◆ Task statement ◆
Copy exactly the stretch of data below from the line with "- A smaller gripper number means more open" through the line with "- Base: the", including both of those lines.

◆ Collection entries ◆
◆ ◆ ◆ ◆ ◆ ◆ ◆
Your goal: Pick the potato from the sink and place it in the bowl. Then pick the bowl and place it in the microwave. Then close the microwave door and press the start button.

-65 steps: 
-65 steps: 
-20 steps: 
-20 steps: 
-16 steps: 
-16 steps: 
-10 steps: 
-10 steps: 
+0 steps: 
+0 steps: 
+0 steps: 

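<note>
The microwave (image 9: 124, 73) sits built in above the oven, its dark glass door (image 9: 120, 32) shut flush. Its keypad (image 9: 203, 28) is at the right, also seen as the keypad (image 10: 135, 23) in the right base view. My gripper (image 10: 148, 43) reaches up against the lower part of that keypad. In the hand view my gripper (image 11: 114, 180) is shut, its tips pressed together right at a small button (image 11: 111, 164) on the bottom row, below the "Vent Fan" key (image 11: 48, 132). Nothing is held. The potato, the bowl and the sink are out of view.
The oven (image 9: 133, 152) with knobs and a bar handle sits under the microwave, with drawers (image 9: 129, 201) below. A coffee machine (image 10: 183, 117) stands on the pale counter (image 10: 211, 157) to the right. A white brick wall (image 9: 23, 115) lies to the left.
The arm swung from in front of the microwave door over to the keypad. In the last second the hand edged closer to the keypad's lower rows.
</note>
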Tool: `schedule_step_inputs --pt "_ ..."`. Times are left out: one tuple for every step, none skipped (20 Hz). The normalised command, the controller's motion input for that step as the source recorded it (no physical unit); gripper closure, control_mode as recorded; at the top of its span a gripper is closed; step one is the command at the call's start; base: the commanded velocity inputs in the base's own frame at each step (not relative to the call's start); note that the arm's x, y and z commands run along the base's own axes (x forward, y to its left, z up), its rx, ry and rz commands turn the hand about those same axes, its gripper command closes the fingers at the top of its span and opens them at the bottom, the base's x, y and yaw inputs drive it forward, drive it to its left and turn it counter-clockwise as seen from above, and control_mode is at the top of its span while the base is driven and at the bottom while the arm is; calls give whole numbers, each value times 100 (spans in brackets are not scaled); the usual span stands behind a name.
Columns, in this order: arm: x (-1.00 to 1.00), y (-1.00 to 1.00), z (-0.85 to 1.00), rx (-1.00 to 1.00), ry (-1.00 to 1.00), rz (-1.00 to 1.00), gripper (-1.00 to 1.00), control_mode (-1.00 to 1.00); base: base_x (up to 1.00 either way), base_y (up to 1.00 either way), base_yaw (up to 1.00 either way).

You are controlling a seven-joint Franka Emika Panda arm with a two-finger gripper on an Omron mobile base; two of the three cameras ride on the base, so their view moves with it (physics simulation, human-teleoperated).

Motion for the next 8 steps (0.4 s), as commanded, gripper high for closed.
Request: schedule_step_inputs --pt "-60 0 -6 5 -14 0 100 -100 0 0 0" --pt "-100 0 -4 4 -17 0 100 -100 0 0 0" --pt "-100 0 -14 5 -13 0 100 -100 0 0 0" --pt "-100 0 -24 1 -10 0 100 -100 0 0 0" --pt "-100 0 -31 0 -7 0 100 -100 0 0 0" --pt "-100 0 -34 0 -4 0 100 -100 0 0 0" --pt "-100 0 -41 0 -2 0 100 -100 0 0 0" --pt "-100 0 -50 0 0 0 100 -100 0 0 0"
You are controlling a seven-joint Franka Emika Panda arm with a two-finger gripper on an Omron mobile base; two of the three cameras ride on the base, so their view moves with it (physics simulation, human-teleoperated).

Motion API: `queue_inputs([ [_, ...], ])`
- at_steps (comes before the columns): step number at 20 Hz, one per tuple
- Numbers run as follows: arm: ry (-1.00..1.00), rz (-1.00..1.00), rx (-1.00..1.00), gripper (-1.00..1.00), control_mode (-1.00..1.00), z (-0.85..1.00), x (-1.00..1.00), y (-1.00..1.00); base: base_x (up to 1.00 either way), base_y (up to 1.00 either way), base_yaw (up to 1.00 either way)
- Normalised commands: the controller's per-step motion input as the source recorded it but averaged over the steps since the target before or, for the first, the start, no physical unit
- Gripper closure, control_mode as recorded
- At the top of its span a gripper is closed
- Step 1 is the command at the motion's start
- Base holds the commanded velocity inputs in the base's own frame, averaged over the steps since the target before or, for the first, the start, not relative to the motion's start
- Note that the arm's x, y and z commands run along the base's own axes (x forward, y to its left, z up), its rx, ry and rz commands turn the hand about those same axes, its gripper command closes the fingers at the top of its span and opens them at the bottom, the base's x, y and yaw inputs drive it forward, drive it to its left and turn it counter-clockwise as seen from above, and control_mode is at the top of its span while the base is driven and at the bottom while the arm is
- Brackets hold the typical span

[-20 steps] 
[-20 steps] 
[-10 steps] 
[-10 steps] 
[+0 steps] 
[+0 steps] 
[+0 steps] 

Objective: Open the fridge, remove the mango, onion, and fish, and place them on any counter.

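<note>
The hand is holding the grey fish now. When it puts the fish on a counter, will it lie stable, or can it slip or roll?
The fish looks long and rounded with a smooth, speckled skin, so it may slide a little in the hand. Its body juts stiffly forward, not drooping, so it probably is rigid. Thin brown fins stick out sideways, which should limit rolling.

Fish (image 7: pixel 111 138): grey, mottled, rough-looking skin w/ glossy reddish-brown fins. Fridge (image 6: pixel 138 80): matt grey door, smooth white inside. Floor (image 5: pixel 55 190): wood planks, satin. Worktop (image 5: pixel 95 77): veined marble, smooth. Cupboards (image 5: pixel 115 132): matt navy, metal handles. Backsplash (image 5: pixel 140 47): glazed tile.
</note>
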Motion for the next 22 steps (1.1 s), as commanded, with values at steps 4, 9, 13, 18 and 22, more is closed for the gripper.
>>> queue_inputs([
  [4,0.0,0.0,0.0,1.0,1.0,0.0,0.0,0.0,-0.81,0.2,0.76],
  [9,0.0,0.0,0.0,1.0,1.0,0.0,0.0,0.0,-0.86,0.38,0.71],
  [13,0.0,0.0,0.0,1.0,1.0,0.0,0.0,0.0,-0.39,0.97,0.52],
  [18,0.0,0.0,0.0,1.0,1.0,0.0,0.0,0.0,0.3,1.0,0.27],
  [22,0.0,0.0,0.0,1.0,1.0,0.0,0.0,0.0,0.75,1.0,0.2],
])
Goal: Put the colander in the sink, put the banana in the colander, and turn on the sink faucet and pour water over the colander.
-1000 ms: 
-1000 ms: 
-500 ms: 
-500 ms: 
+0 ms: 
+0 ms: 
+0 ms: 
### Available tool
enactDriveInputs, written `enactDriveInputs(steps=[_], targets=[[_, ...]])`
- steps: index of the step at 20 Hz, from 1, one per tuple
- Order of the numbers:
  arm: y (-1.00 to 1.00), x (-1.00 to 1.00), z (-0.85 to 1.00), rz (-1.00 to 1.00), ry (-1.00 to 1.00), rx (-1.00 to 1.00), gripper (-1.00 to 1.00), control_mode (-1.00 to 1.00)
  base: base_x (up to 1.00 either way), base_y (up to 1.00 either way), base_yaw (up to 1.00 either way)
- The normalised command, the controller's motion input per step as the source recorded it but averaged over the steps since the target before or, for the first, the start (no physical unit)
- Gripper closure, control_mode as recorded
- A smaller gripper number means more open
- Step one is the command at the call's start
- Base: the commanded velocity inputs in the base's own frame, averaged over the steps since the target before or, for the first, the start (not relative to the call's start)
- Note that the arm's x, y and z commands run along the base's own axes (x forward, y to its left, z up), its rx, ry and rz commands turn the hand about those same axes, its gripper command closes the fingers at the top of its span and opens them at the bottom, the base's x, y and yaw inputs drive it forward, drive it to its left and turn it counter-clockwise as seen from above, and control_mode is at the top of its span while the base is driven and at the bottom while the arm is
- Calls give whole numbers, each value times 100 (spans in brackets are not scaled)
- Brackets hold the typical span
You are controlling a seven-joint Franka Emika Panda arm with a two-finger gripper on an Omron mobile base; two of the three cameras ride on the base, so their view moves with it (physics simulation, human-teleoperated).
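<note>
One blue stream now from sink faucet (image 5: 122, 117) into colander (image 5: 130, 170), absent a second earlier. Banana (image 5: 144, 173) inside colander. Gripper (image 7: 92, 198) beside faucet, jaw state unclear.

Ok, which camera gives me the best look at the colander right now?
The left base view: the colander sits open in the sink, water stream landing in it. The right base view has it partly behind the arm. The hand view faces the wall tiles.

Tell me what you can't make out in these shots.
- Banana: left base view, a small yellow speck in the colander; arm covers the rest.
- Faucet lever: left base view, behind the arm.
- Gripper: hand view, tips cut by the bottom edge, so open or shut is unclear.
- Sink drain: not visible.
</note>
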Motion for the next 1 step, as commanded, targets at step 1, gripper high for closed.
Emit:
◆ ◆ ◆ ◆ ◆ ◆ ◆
◆ Exercise solution ◆
- A smaller gripper number means more open
- Step one is the command at the call's start
- Base: the commanded velocity inputs in the base's own frame, averaged over the steps since the target before or, for the first, the start (not relative to the call's start)

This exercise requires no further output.